To find the minimum stopping distance for a car, we need to consider the forces acting on the car. The main force responsible for stopping the car is the friction force between the tires and the road surface. The friction force is given by the equation:

Friction force = coefficient of friction * normal force

where the normal force is the force exerted by the road on the tires, which is equal to the weight of the car.

Let's calculate the answers to the given questions step by step:

(a) If the coefficient of friction between road and tires on a rainy day is 0.100, we need to find the minimum distance in which the car will stop.

1. Convert the speed from km/h to m/s:
Given speed = 42.0 km/h
1 km/h is equal to 0.2778 m/s (approximately)
So, the speed in m/s = 42.0 x 0.2778 = 11.66 m/s (approximately)

2. Calculate the deceleration:
Deceleration = v^2 / (2 * distance)
v is the initial velocity in m/s and distance is the distance the car travels until it comes to a stop.
Rearranging the equation, we have: distance = v^2 / (2 * deceleration)

3. Calculate the deceleration using the coefficient of friction:
Deceleration = coefficient of friction * g
Here, g is the acceleration due to gravity, approximately 9.8 m/s^2.

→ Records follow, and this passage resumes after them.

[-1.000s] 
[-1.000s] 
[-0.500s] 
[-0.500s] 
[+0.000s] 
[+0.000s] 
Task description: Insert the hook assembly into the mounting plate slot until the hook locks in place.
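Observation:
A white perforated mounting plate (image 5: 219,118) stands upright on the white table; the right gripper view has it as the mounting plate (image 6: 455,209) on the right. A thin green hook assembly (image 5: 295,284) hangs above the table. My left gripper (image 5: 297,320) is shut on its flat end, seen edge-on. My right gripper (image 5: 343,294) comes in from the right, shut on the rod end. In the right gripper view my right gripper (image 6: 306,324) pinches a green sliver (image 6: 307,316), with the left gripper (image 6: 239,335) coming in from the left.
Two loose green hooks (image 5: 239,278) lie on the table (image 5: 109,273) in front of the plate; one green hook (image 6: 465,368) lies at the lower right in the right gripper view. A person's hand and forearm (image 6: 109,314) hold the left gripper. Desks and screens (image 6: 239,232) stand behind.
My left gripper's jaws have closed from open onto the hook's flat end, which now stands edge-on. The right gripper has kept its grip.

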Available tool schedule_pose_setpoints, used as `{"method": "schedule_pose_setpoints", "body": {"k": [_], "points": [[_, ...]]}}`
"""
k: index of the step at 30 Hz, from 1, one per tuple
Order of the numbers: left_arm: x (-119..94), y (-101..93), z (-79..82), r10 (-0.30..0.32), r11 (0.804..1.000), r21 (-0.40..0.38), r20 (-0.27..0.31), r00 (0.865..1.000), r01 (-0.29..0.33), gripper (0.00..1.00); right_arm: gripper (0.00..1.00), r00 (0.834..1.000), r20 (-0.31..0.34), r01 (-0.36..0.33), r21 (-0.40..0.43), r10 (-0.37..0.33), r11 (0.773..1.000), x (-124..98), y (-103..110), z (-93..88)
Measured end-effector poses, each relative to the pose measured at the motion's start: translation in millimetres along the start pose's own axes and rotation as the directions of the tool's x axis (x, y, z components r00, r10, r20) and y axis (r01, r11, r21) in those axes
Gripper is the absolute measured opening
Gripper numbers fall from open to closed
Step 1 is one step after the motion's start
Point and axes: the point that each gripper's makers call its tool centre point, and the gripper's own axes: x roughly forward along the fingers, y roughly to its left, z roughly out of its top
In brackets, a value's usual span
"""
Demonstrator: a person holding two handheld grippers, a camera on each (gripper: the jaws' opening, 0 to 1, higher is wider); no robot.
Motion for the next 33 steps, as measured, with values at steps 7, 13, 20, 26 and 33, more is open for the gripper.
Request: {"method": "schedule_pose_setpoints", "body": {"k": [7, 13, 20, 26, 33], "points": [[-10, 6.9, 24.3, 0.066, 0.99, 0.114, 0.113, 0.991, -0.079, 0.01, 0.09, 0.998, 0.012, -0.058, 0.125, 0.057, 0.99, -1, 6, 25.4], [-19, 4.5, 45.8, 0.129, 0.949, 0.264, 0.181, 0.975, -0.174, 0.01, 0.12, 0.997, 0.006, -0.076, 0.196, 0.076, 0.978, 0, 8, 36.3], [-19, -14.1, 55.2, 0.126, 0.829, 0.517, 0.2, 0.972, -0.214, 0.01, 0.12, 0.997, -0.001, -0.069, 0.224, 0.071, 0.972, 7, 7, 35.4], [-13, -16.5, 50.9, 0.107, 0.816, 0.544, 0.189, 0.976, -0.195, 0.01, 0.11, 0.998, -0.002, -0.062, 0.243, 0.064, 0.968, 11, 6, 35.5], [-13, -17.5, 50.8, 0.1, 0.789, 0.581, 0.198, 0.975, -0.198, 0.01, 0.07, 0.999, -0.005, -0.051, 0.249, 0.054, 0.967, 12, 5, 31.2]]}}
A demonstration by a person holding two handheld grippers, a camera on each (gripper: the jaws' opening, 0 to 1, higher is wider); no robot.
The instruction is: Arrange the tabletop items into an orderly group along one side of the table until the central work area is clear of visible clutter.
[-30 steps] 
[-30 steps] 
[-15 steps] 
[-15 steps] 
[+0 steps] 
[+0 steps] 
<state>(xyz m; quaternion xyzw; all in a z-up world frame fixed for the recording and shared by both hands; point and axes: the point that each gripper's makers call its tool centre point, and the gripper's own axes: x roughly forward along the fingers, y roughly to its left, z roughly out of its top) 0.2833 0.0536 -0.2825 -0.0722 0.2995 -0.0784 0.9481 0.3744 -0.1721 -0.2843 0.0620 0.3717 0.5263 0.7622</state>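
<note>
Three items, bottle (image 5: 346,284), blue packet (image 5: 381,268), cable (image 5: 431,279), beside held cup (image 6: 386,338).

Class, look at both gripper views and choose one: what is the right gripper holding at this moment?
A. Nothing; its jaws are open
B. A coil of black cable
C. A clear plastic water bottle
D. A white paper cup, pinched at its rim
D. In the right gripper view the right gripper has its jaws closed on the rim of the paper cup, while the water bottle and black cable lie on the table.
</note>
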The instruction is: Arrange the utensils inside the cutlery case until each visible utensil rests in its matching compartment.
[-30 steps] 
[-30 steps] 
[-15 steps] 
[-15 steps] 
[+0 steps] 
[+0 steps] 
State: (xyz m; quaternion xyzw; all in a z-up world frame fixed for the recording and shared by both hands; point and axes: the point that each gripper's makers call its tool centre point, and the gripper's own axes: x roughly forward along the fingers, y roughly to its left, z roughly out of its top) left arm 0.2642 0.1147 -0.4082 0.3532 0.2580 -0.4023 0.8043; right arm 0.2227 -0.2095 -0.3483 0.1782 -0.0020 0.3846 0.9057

deceleration = 0.100 * 9.8 = 0.98 m/s^2

4. Plug in the values to find the minimum distance:
distance = (11.66^2) / (2 * 0.98) = 69.18 meters (approximately)

Therefore, the minimum distance in which the car will stop on a rainy day with a coefficient of friction of 0.100 is approximately 69.18 meters.

(b) If the surface is dry and the coefficient of friction is 0.600, we can use the same steps as above, but with a different coefficient of friction.

1. The speed in m/s remains the same: 11.66 m/s (approximately)

2. Calculate the deceleration:
deceleration = coefficient of friction * g
deceleration = 0.600 * 9.8 = 5.88 m/s^2

3. Plug in the values to find the stopping distance:
distance = (11.66^2) / (2 * 5.88) = 11.61 meters (approximately)

Therefore, the stopping distance when the surface is dry and the coefficient of friction is 0.600 is approximately 11.61 meters.